Владимир. Городские прогулки - страница 12
Девушка благоразумно отказывалась. Герцен слал из Владимира страстные письма: «Сегодня ночью я очень много думал о будущем. Мы должны соединиться и очень скоро, я даю сроку год. Нечего на них смотреть. Я обдумал целый план, все вычислил, но не скажу ни слова, в этом отношении от тебя требуется одно слепое повиновение…
<…> Наташа, божество, мое, нет, мало, Христос мой, дай руку, слушай: никто так не был любим, как ты.
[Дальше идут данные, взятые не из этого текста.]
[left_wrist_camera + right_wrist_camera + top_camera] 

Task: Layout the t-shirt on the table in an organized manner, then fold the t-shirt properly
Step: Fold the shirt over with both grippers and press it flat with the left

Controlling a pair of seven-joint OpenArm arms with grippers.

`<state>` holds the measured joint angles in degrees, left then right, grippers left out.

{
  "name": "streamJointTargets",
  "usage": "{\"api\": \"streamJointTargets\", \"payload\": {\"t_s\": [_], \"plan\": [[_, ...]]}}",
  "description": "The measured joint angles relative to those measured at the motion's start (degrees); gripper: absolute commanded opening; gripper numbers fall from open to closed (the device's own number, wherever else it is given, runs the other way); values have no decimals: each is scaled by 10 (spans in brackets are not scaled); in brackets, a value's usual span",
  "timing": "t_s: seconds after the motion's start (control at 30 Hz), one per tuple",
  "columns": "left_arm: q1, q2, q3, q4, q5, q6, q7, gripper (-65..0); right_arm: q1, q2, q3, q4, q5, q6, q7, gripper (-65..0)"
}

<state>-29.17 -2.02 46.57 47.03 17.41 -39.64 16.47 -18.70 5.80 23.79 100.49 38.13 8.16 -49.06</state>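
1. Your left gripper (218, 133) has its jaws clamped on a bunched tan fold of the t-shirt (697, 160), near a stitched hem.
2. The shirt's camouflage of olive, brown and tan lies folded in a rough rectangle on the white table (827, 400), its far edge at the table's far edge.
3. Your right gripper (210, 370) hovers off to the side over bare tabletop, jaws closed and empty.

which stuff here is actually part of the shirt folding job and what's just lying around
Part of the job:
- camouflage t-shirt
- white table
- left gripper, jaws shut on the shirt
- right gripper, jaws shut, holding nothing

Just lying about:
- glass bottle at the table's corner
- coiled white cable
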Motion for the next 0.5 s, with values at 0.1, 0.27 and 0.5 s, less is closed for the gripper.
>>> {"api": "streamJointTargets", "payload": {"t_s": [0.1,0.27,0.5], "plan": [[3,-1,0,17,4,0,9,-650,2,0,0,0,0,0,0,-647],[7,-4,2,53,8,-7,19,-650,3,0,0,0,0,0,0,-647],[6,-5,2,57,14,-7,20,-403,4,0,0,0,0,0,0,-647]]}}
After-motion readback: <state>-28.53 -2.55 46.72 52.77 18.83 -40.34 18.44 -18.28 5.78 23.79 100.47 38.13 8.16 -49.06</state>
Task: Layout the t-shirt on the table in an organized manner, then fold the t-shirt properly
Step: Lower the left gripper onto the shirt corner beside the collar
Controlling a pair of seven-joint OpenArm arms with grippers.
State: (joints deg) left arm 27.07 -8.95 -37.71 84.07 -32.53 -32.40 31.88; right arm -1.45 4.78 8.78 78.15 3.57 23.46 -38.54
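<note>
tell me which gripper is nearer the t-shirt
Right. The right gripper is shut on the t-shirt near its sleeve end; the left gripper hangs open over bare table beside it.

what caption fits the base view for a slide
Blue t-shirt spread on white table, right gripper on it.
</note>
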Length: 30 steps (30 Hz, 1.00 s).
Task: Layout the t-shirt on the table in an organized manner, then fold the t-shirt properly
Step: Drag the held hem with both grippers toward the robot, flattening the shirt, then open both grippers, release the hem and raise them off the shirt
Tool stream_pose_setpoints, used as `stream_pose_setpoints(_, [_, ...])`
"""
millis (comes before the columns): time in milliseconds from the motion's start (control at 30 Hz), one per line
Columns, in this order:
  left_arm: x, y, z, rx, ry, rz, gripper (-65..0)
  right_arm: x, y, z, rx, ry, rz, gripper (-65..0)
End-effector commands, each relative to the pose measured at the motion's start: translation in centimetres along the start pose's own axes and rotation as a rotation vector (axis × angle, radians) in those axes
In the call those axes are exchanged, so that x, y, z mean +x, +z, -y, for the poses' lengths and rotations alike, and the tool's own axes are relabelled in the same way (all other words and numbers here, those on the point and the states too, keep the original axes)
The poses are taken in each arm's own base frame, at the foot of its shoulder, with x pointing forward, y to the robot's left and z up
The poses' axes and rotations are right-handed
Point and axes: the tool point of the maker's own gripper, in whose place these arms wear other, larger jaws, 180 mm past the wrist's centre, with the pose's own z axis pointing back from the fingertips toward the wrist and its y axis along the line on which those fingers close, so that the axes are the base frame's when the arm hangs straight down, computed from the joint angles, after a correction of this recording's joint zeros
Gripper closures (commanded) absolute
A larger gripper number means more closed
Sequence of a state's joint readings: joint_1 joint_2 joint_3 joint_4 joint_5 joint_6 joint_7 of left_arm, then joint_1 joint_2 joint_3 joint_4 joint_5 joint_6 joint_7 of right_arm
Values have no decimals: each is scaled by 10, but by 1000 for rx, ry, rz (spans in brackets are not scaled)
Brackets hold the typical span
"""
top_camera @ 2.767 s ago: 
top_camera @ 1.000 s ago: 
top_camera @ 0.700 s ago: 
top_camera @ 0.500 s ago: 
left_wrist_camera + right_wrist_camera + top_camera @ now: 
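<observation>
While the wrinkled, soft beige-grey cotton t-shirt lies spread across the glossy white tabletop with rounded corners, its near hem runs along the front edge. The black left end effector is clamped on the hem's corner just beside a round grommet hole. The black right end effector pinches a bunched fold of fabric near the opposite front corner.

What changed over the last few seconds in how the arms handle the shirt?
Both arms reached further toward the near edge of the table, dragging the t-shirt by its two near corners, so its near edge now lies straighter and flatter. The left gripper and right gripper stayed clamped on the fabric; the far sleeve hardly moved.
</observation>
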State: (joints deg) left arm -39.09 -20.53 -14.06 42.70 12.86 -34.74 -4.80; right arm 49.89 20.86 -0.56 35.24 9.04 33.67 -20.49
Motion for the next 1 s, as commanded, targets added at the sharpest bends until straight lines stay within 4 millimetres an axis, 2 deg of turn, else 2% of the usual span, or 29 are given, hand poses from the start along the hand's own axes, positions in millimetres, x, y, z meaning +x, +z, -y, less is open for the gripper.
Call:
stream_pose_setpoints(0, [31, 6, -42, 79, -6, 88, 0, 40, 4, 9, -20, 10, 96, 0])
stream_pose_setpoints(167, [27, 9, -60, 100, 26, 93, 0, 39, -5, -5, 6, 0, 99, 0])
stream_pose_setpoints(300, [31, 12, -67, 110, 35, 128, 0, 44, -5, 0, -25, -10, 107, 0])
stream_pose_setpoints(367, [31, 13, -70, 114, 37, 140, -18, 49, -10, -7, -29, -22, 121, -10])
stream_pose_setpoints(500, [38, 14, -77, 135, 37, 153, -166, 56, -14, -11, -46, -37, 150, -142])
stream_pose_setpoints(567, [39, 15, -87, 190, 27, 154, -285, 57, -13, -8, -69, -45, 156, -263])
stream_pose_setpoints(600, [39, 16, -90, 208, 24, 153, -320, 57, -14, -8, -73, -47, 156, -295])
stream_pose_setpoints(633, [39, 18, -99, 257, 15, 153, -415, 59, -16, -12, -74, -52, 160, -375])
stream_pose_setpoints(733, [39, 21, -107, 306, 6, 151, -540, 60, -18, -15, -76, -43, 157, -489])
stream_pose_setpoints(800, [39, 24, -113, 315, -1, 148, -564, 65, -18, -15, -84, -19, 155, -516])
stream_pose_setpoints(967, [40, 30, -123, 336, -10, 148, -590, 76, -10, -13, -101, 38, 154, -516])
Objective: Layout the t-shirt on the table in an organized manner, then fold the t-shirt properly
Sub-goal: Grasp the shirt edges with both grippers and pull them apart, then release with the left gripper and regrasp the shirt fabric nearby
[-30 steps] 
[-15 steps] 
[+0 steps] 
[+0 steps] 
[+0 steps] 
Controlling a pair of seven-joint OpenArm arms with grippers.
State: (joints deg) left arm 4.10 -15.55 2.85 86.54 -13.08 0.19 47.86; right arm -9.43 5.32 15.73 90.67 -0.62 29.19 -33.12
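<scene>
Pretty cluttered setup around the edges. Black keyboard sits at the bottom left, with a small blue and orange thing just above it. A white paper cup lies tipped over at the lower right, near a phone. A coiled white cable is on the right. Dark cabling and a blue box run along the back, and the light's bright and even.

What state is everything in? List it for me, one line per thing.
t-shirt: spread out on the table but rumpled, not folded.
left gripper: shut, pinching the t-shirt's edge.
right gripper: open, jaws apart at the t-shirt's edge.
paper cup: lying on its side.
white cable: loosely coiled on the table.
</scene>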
Всей этой вулканической душой, мечтательной, я полюбил тебя, – этого мало: я любил славу – бросил и эту любовь прибавил, я любил друзей – и это тебе, я любил… ну, люблю тебя одну, и ты должна быть моя, и скоро, потому что я сиротою без тебя. Ах, жаль мне маменьку. Ну, пусть она представит себе, что я умер. Я плачу, Наташа. Ах, кабы я мог спрятать мою голову на твоей груди. Ну, посмотрим друг на друга долго. Да не пиши, пожалуйста, возражений, ты понимаешь чего. Дай мне окрепнуть в этой мысли. Прощай. Ты сгоришь от моей любви, это огонь, один огонь».
В конце концов венчанье состоялось (впрочем, об этом мы еще расскажем отдельно). Губернаторша прислала невесте огромнейший букет цветов и в дополнение два куста роз. Архиерей поинтересовался, умеет ли молодая солить огурцы. И не поверил, когда та сказала, что умеет. Отец Герцена урезал жалование. Дядя подарил десять тысяч ассигнациями.
И молодожены зажили своим маленьким домом. Александр Иванович писал: «У нас не было ничего, да ведь решительно ничего: ни одежды, ни белья, ни посуды. Мы сидели под арестом в маленькой квартире, потому что не в чем было выйти. Матвей из экономических видов сделал отчаянный шаг превратиться в повара, но кроме бифштекса и котлет он не умел ничего делать и потому держался больше вещей, по натуре готовых: ветчины, соленой рыбы, молока, яиц, сыру и каких-то пряников с мятой. Обед был для нас бесконечным источником смеха: иногда молоко подавалось сначала – это значило суп, иногда после всего вместо десерта… Так бедствовали мы и пробились с год времени. Наконец и отцу моему надоело брать нас, как крепость, голодом; он, не прибавляя ничего к окладу, стал присылать денежные подарки».
Но несмотря на это, Александр Иванович был счастлив. Писал своему другу, архитектору Александру Витбергу: «Что касается до моего дела, более перевода во Владимир ничего нельзя было сделать. Государь сказал: «Я для них назначил срок».
Но теперь что же мне Владимир – угол рая, и ежели человеку надобна земная опора, не все ли равно, где она – на Клязьме или на Эльбе? Я до того счастлив, что мне иногда становится страшно. За что же провидение меня так наградило? Неужели за мои мелкие страдания? В самом деле, как необъятно наше блаженство, даже все эти непреоборимые препятствия исчезли, растаяли от чистого огня любви чистой. Папенька и Лев Алексеевич с первой же почтой писали мир и поздравление, и хотя, кажется, папенька хочет немножко меня потеснить материальными средствами, но это больше отцовское наказание, временное, нежели сердце. Еще раз прощайте. Целую и обнимаю вас».
И в другой раз: «Ну что я вам скажу о себе? Счастлив, сколько может человек быть счастлив на земле, сколько может быть счастлив человек, имеющий душу, раскрытую и светлому, и высокому и симпатичную к страданиям других.
Наташа – поэт безумный, неземной, в ней все необыкновенно: она дика, боится толпы, но со мною высока и изящна. Кстати, я хотел вам написать, она тоже, как вы, не любит смех, никогда не произносит напрасно имя Бога и не любит Гогартовых карикатур. Это напомнит вам нашу жизнь совокупную. А я думаю, подчас вам сладко вспоминать мрачные 1836 и 1837 годы: и в дальней Вятке вы нашли человека, душевно преданного, с пламенною любовью к вам».